--- Entries shown ---
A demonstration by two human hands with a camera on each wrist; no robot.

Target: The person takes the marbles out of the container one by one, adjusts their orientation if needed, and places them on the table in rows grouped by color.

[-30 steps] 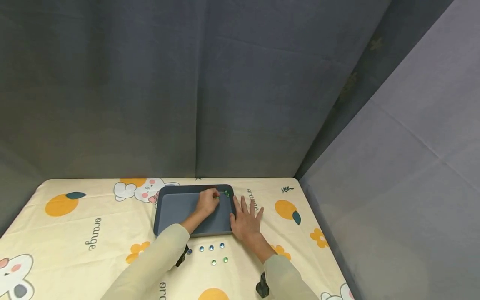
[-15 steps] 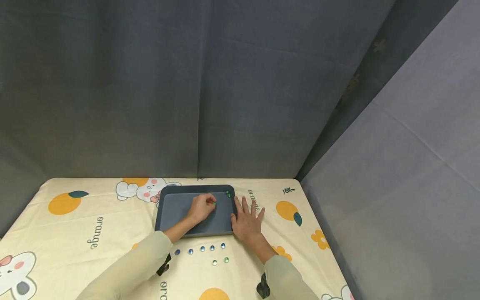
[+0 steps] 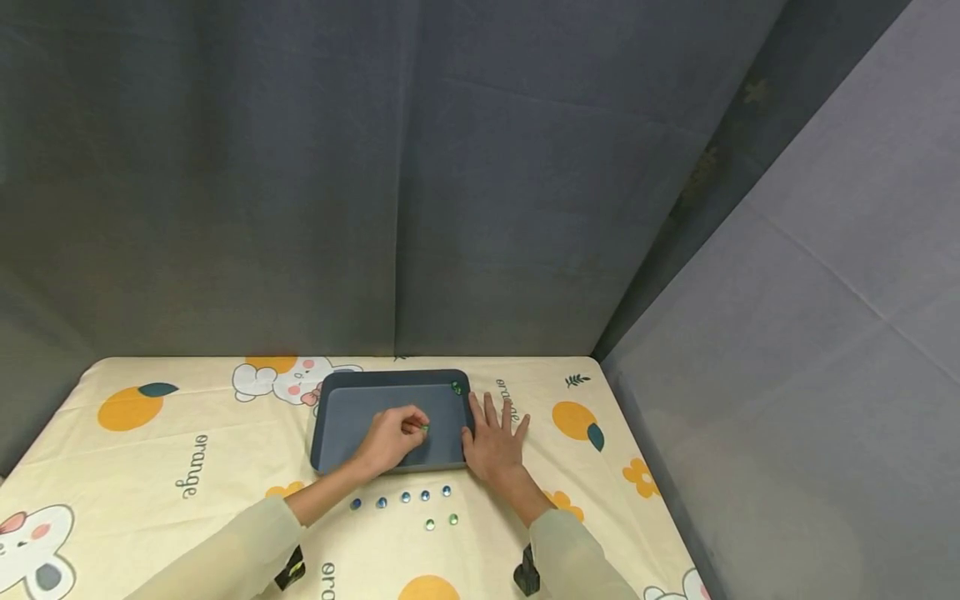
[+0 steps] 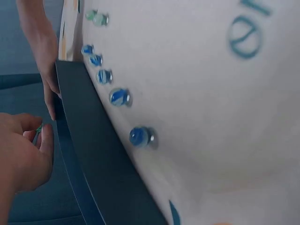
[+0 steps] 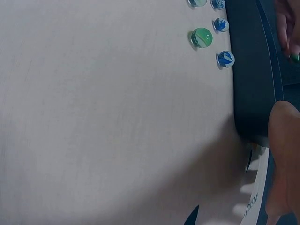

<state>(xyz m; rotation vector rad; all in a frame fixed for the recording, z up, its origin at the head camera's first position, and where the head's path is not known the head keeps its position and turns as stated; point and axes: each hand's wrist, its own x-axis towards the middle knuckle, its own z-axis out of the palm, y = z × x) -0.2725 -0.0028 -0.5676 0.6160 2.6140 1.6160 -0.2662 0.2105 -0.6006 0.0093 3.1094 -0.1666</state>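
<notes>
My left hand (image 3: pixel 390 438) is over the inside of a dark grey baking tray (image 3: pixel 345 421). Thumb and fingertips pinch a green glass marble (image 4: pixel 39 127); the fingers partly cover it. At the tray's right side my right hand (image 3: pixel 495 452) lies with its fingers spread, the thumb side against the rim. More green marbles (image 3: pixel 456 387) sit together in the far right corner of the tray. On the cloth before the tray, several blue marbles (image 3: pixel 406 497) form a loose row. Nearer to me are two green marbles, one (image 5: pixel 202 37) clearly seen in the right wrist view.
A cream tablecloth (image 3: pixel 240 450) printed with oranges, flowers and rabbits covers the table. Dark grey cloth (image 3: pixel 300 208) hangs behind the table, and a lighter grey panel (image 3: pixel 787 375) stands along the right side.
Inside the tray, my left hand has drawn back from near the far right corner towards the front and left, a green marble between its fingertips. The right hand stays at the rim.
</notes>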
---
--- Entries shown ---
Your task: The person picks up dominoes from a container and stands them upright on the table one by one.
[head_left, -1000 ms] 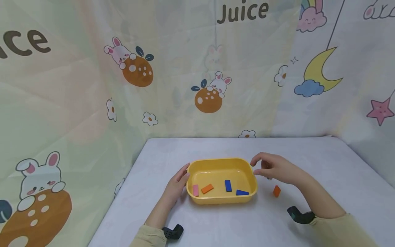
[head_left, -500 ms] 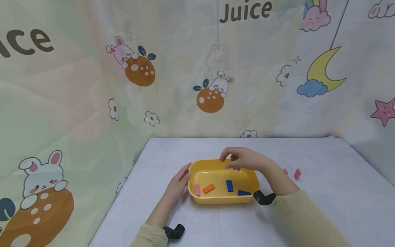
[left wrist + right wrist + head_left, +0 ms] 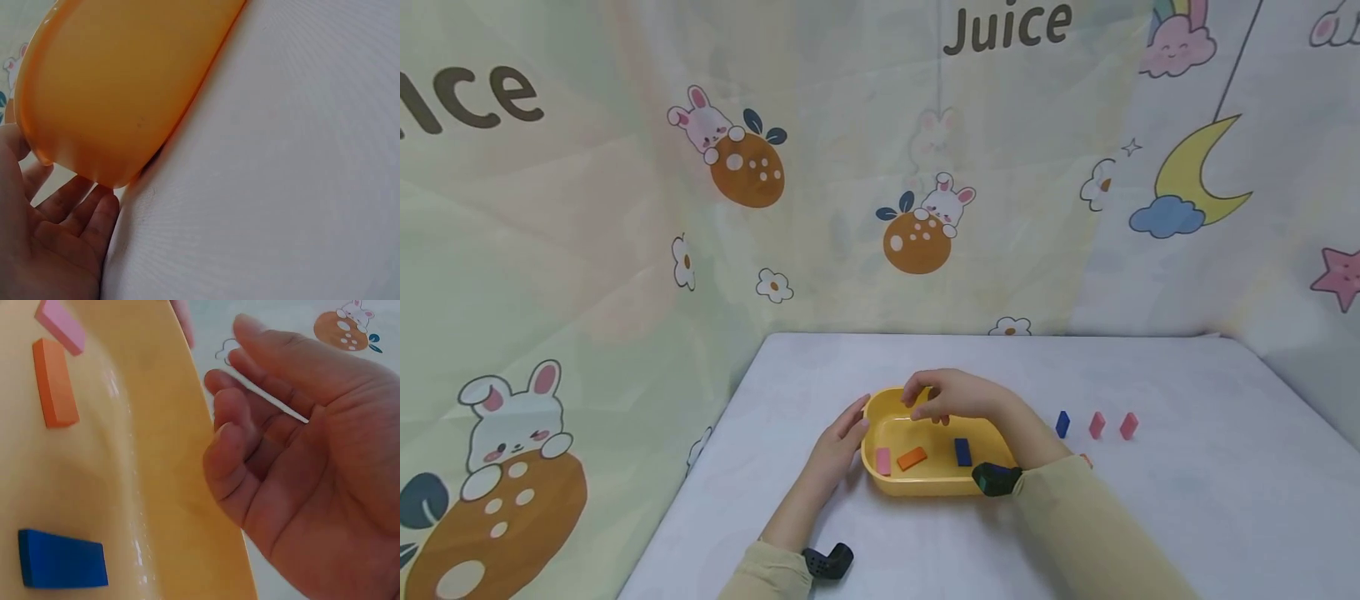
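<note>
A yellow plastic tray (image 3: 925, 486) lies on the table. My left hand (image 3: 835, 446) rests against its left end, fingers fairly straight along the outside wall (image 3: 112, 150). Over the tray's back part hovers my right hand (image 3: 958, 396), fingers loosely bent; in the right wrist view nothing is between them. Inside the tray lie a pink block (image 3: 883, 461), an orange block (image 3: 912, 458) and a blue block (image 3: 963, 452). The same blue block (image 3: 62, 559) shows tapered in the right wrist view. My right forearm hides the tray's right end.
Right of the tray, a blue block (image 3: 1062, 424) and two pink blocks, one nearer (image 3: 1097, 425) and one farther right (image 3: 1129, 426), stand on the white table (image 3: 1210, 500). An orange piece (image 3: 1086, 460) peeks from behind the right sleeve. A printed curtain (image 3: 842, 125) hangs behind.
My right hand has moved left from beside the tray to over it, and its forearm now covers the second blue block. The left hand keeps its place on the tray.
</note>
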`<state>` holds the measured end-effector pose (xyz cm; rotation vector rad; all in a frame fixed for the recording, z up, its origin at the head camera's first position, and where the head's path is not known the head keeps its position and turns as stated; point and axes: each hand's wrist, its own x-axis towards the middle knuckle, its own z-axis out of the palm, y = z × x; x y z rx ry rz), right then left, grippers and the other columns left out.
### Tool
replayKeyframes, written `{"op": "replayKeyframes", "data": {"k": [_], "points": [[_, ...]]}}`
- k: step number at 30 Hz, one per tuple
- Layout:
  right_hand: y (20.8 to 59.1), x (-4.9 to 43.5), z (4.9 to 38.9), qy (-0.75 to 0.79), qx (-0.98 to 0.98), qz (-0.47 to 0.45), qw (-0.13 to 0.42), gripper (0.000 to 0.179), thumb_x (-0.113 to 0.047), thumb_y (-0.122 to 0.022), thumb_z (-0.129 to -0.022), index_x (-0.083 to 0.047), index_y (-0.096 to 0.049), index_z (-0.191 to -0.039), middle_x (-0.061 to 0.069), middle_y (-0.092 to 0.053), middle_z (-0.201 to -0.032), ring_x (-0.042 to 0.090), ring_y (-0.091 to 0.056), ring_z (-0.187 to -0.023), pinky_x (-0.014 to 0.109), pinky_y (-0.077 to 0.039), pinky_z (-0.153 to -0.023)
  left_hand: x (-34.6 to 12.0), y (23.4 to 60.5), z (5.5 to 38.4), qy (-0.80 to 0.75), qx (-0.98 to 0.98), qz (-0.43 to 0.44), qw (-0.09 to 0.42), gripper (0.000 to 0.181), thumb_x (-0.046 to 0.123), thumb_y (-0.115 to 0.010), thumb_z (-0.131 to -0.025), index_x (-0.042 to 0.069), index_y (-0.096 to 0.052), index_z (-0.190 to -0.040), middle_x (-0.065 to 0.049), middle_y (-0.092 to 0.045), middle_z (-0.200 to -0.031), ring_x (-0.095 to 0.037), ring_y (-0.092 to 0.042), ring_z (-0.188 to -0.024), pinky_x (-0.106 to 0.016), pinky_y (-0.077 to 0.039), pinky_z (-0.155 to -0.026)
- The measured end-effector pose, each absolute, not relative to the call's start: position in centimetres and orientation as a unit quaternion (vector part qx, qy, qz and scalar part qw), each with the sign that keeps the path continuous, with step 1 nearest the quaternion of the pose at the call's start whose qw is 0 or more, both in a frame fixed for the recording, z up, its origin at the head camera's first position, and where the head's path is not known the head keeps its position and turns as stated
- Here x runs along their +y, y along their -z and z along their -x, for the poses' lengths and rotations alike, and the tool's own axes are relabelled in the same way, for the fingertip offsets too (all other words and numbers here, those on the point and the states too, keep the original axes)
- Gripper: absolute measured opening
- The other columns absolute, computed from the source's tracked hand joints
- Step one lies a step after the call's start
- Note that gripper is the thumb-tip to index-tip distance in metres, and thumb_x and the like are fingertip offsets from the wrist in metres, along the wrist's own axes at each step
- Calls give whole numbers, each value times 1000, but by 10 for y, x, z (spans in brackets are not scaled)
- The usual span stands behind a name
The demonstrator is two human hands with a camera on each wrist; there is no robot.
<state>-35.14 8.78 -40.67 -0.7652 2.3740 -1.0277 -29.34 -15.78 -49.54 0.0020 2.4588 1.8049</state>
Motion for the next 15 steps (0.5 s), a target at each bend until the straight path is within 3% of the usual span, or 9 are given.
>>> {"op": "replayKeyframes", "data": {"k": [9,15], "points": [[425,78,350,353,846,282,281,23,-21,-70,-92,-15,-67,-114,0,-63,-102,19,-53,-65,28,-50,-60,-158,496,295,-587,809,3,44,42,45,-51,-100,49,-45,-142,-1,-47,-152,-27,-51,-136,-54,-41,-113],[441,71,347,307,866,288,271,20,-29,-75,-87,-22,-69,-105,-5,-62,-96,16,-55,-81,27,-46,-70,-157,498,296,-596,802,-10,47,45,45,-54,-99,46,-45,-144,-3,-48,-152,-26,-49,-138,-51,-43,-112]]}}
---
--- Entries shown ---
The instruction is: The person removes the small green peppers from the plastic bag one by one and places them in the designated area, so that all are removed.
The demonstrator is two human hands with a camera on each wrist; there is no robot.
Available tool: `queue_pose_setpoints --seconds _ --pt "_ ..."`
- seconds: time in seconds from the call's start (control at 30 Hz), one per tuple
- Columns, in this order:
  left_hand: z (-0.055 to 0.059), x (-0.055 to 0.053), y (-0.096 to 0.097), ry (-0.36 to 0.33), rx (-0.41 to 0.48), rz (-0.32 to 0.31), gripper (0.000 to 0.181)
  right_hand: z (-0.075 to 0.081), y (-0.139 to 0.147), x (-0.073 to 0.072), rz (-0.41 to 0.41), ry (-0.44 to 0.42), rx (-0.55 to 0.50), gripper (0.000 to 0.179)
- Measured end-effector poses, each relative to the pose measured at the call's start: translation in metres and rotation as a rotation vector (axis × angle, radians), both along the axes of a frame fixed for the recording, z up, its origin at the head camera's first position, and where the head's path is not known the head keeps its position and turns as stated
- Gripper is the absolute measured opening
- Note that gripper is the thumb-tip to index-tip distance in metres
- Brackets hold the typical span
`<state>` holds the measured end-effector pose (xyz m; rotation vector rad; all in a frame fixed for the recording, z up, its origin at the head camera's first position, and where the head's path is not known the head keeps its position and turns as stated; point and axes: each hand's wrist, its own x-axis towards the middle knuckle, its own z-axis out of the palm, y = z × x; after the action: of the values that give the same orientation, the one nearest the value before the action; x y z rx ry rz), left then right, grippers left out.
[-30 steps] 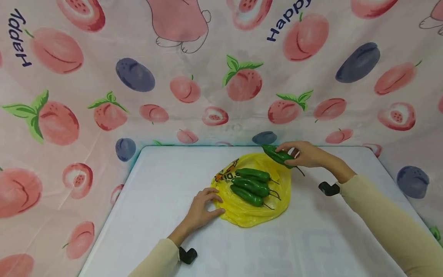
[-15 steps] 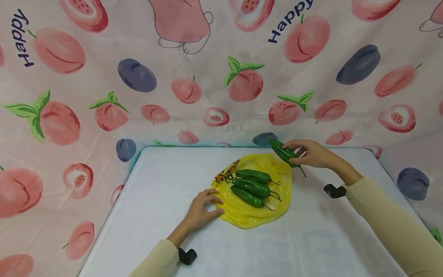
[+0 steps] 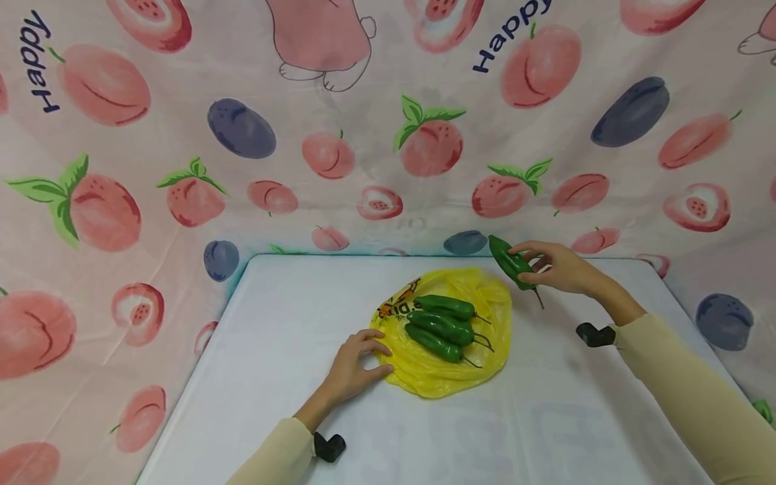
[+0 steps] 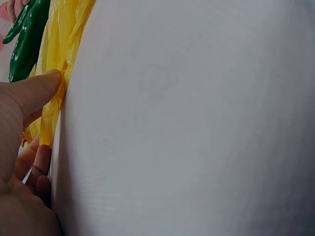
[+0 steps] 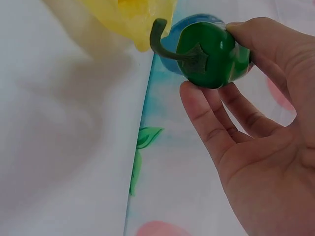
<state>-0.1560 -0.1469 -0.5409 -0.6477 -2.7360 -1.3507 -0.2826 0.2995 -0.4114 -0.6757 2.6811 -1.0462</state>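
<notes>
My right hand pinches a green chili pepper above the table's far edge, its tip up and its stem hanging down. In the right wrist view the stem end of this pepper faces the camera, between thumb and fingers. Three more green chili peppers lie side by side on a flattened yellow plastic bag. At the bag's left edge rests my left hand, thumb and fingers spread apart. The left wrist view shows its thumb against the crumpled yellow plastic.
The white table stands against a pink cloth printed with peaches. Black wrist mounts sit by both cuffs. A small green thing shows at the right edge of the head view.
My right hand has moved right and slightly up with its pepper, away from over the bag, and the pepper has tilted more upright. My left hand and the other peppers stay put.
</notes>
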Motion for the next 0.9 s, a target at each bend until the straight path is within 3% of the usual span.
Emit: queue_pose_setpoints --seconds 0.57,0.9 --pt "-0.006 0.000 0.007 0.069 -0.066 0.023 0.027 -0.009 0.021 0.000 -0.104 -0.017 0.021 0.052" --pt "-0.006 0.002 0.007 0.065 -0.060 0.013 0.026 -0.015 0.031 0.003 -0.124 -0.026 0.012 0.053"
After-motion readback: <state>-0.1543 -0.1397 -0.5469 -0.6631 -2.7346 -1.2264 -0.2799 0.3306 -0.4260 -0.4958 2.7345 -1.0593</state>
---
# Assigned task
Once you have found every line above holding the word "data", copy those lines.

# Exercise solution
replayKeyframes, written `{"op": "replayKeyframes", "data": {"k": [_], "points": [[_, ...]]}}`
>>> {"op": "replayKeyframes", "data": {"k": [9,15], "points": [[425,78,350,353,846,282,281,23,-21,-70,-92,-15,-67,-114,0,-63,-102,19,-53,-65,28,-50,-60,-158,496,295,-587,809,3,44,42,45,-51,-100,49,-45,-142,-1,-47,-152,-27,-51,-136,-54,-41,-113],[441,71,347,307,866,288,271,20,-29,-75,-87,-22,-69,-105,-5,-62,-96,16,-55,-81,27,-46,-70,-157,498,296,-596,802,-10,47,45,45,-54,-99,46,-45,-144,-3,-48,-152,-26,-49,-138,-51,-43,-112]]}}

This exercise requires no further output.